Grzegorz Zangota na swoim koncie zapisał dziesięć punktów i bonus, ale w teamie zawodnika nie obyło się bez niepewności - Dobrze jest wrócić do Leszna. Przed tym spotkaniem było dużo niepewności i nerwowej atmosfery. Może tego nie było widać, ale pierwsze dwa wyścigi były w moim wykonaniu dość sztywne, nie czułem się zupełnie sobą tak jak na treningach.
Grzegorza Zengotę cieszy fakt, że drużynie udało się wygrać zawodny, zawodnik zauważył, że jednak nie obyło się bez błędów - Najważniejsze jest to, że udało nam się wygrać spotkanie. Mój wynik uważam za dobry, bo to, że wróciłem do PGE Ekstraligi to jedno, dwa chciałem wygrać chociaż jeden wyścig i to tez się udało.
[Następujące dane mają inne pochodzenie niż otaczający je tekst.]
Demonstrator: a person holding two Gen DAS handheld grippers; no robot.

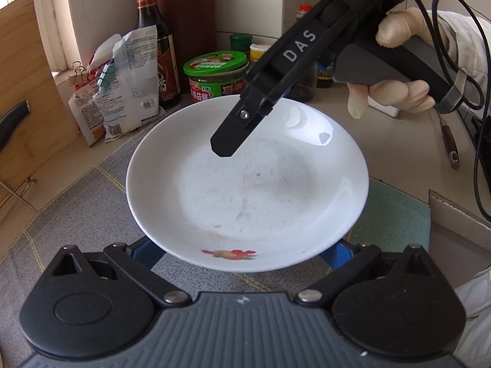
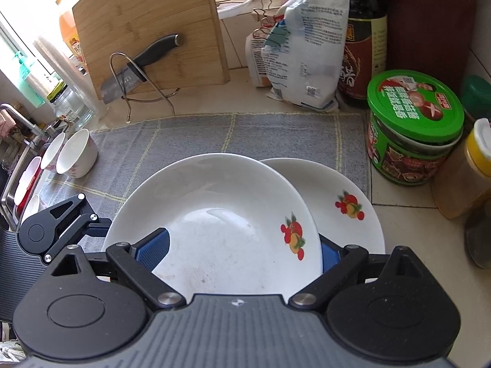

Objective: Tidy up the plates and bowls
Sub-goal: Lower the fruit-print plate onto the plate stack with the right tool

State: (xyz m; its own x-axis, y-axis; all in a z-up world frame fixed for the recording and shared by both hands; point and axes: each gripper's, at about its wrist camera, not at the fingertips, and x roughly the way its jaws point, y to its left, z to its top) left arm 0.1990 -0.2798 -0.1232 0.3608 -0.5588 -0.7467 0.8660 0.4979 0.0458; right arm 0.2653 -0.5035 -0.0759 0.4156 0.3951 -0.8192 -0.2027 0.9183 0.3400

Chciałem przed spotkaniem pojechać w ostatniej gonitwie zawodów i go wygrać i to mi się tez udało. Cieszę się ze swojego występu, ale wiem, że pewne błędy się zdarzały.
Zawodnik Fogo Unii Leszno po spotkaniu zauważył, że o wygranych spotkaniach mogą decydować szczegóły - Miałem też szczęście w niektórych wyścigach, jak w tym którym Andrzejowi Lebiediedowi zdefektował motocykl na prowadzeniu. To jest jednak PGE Ekstraliga i szczegóły decydują o tym kto wygra. To, że ten sezon udało mi się tak zainaugurować bardzo mnie cieszy. Kolejne spotkania powinny mi pozwolić spokojniej wchodzić w sezon i rozpoczynać wszystko z większym luzem i spokojem. Nie wiedziałem czego się dzisiaj kompletnie spodziewać, a udało się pojechać całkiem fajnie.